▶ **Task**:
The expected output is each line from the one containing "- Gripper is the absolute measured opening" to the last line of the data below, set down exactly, minus the pictures.

▶ **Data shown**:
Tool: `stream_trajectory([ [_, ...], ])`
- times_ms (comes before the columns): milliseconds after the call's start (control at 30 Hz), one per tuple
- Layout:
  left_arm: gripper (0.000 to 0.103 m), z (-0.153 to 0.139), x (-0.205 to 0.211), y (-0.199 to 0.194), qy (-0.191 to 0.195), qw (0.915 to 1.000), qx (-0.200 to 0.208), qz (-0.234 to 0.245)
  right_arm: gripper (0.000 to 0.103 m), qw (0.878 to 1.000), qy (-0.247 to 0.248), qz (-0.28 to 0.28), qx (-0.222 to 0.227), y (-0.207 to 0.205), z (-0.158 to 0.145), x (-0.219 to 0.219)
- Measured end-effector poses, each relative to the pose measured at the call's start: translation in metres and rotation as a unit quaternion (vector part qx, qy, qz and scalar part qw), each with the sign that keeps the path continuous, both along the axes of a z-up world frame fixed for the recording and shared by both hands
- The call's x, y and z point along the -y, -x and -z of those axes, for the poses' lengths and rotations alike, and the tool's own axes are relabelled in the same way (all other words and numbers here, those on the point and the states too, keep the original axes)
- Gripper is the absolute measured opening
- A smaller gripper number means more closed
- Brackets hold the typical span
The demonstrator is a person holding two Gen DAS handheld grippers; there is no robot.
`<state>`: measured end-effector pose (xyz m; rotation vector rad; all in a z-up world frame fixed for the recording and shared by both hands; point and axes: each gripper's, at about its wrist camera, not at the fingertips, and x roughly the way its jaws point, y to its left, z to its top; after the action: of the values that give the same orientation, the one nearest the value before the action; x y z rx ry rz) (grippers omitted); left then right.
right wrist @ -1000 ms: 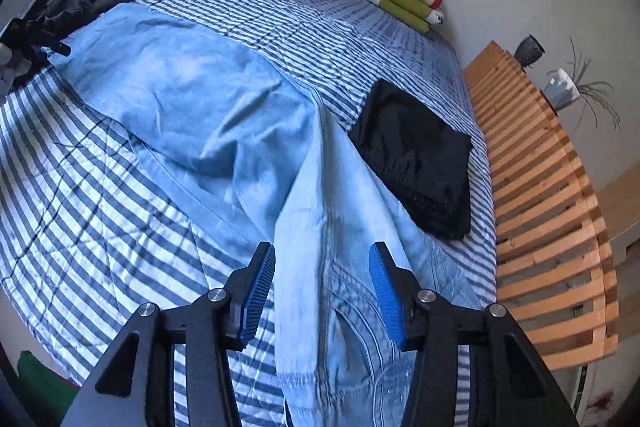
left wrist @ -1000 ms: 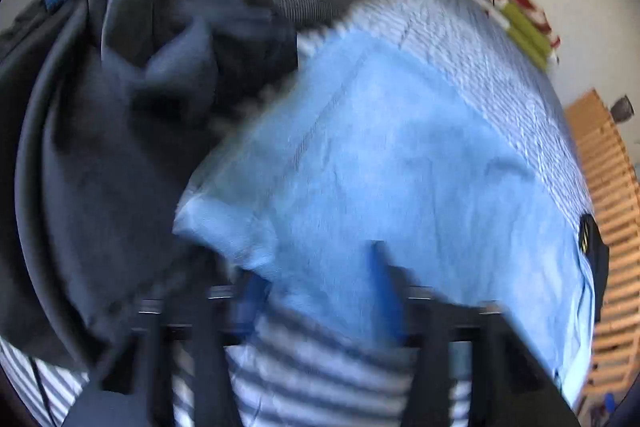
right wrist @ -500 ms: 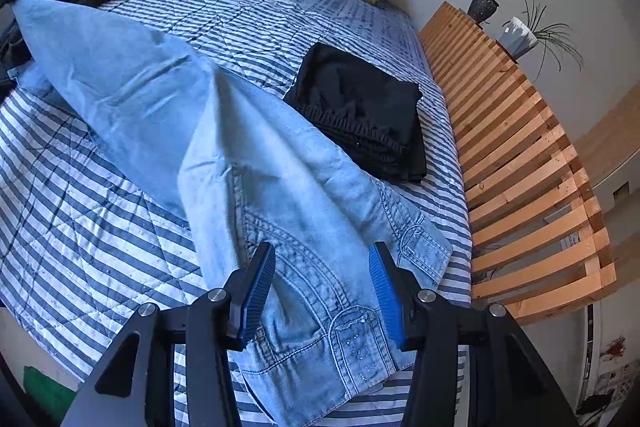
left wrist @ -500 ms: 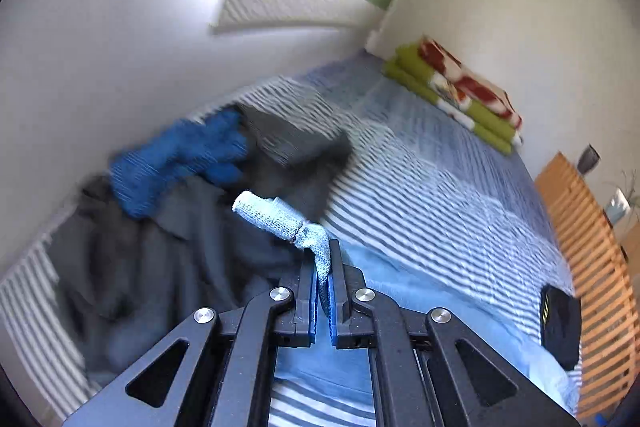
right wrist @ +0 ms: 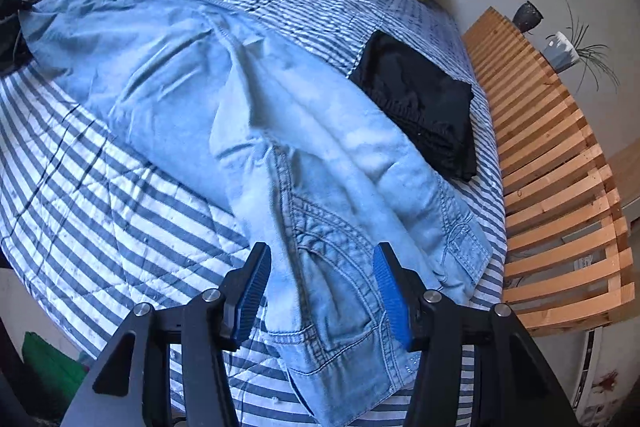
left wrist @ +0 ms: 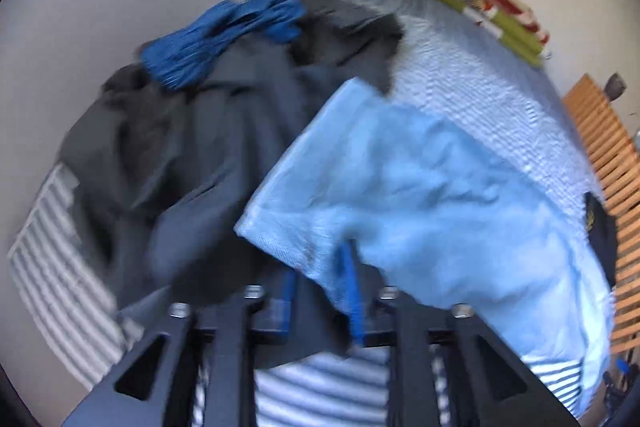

▶ **Result below**:
- Gripper is the absolute measured opening
- A smaller gripper number means more closed
- Brackets hold the typical span
The demonstrator is a person holding two Gen DAS handheld grippers; there is no robot.
`<state>`: measured end-effector pose (xyz m; rotation vector rad; all in a z-up world frame fixed for the recording and shared by both hands; point and axes: each gripper's, at about its wrist camera, not at the fingertips, and x roughly the way its jaws point, y to its left, z to its top; after the action: of the values that give the same orientation, the one nearest the value before the action; x y z rx ry rz) (grippers omitted); left then right.
right wrist @ -1000 ms: 
left wrist @ -1000 ms: 
right wrist @ -500 ms: 
left wrist @ -500 ms: 
right wrist @ +0 ms: 
left wrist @ +0 ms: 

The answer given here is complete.